### What you will do:
Find every line in the data that contains the word "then". Return each of those lines.

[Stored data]
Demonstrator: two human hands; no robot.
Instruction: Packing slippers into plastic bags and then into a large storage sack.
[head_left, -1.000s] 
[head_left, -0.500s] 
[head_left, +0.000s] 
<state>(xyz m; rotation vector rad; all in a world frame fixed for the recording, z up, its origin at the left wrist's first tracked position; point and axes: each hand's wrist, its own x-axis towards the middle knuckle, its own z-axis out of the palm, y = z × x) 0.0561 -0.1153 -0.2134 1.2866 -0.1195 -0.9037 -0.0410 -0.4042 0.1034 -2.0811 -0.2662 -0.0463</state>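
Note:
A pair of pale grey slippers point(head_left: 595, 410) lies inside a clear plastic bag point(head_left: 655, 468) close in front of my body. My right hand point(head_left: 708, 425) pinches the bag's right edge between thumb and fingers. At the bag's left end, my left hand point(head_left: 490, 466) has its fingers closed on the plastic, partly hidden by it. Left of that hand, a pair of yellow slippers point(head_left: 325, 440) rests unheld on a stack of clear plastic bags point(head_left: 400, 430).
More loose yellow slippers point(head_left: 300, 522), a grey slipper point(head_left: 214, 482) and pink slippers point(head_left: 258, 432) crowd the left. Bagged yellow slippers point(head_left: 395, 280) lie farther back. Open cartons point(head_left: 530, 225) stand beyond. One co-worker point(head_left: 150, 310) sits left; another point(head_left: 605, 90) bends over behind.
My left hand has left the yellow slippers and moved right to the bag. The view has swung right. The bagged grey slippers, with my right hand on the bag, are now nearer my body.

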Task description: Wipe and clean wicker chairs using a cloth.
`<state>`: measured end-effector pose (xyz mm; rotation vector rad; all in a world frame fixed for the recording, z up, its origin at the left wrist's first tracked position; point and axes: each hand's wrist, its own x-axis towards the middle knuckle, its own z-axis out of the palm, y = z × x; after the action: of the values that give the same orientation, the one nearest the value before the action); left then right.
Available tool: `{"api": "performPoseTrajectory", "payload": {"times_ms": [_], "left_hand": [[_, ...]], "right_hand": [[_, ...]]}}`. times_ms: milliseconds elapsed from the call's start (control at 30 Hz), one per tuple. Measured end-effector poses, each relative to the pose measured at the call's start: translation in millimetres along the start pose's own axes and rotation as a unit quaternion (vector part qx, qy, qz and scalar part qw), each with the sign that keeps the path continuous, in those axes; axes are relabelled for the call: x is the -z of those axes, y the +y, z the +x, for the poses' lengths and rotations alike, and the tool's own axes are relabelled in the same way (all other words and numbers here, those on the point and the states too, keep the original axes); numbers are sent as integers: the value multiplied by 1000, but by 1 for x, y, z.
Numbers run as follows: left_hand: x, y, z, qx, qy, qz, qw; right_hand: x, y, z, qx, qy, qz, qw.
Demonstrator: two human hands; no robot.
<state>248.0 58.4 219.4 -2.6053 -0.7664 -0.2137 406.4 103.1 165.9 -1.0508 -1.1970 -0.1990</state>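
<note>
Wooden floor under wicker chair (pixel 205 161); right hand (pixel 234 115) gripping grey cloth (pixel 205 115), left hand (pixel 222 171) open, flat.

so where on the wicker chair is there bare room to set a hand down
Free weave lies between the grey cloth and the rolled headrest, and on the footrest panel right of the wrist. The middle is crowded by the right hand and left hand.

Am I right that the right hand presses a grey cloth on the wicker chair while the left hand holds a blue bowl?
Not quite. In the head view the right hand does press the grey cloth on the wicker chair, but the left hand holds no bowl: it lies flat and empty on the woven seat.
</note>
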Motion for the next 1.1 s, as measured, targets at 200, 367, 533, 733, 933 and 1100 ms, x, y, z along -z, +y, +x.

### Task solution:
Instruction: Packing slippers into plastic bags and then into a large storage sack.
`<state>`: measured end-effector pose (xyz mm; rotation vector rad; all in a world frame fixed for the recording, z up, its origin at the left wrist's first tracked position; point and axes: each hand's wrist, its own x-axis towards the middle knuckle, its own z-axis out of the palm, y = z × x; after the action: of the values that give the same orientation, the one nearest the value before the action); left then right.

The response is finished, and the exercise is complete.